In the data below, the answer is the run of lines from the line containing "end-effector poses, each" through the line containing "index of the", both included; print it exactly and nothing else.

_INFORMATION PROVIDED_
--- START ---
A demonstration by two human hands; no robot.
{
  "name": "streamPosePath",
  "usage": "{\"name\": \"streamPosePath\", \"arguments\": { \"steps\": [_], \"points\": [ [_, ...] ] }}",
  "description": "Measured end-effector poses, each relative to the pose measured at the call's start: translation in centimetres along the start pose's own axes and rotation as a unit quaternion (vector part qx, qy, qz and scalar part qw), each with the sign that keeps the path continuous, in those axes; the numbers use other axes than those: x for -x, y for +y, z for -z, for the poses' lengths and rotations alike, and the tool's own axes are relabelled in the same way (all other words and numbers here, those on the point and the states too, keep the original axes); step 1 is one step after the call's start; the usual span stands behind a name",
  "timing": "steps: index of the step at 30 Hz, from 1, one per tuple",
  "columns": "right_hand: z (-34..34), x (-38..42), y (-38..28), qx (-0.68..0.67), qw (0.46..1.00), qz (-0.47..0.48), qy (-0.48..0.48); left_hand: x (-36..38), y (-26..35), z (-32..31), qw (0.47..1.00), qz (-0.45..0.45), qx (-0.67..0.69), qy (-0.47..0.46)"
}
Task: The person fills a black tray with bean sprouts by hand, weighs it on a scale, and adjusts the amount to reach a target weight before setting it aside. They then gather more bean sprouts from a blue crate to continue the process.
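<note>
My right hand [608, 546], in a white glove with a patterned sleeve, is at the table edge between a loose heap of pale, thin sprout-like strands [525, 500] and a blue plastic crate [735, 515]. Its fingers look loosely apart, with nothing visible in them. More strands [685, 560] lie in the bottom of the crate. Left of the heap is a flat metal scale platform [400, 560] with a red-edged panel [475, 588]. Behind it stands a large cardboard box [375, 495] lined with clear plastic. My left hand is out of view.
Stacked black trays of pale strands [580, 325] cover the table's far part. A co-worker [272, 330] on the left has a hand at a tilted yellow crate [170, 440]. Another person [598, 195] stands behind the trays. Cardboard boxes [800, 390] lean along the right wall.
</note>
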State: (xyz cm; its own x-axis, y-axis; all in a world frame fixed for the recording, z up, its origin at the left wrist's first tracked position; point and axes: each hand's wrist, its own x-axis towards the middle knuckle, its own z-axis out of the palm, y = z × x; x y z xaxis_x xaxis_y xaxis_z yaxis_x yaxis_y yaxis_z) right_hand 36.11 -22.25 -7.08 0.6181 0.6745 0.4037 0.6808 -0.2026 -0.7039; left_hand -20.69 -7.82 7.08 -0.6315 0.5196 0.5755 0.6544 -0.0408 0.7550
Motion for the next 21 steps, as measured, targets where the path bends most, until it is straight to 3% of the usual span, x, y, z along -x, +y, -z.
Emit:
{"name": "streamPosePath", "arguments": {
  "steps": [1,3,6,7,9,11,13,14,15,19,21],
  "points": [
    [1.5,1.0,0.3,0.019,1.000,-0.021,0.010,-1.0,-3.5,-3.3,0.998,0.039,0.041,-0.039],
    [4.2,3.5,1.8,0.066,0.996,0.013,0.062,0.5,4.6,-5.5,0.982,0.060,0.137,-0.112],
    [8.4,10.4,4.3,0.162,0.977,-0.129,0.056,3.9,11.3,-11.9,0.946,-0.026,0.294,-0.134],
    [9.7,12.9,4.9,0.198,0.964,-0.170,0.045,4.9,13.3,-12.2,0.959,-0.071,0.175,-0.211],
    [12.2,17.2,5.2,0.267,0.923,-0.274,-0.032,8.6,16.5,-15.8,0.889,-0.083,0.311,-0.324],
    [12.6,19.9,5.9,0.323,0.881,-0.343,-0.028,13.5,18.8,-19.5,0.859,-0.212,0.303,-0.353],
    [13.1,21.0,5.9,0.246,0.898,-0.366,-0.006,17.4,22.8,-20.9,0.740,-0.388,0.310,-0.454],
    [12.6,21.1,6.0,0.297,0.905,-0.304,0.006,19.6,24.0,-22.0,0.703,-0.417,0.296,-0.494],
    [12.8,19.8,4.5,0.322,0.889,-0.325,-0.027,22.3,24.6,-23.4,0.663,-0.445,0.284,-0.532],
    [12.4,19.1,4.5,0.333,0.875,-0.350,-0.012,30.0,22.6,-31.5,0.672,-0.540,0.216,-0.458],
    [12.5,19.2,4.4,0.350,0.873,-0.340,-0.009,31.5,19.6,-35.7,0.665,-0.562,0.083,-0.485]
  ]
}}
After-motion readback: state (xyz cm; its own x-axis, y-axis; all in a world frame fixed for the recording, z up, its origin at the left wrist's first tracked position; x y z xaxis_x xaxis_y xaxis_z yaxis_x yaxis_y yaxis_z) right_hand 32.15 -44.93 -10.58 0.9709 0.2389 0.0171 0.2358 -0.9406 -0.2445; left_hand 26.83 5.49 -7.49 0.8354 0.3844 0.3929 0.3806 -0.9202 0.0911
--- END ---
_TASK SOLUTION_
  "description": "Measured end-effector poses, each relative to the pose measured at the call's start: translation in centimetres along the start pose's own axes and rotation as a unit quaternion (vector part qx, qy, qz and scalar part qw), each with the sign that keeps the path continuous, in those axes; the numbers use other axes than those: x for -x, y for +y, z for -z, for the poses' lengths and rotations alike, and the tool's own axes are relabelled in the same way (all other words and numbers here, those on the point and the states too, keep the original axes); step 1 is one step after the call's start; the usual span stands behind a name",
  "timing": "steps: index of the step at 30 Hz, from 1, one per tuple",

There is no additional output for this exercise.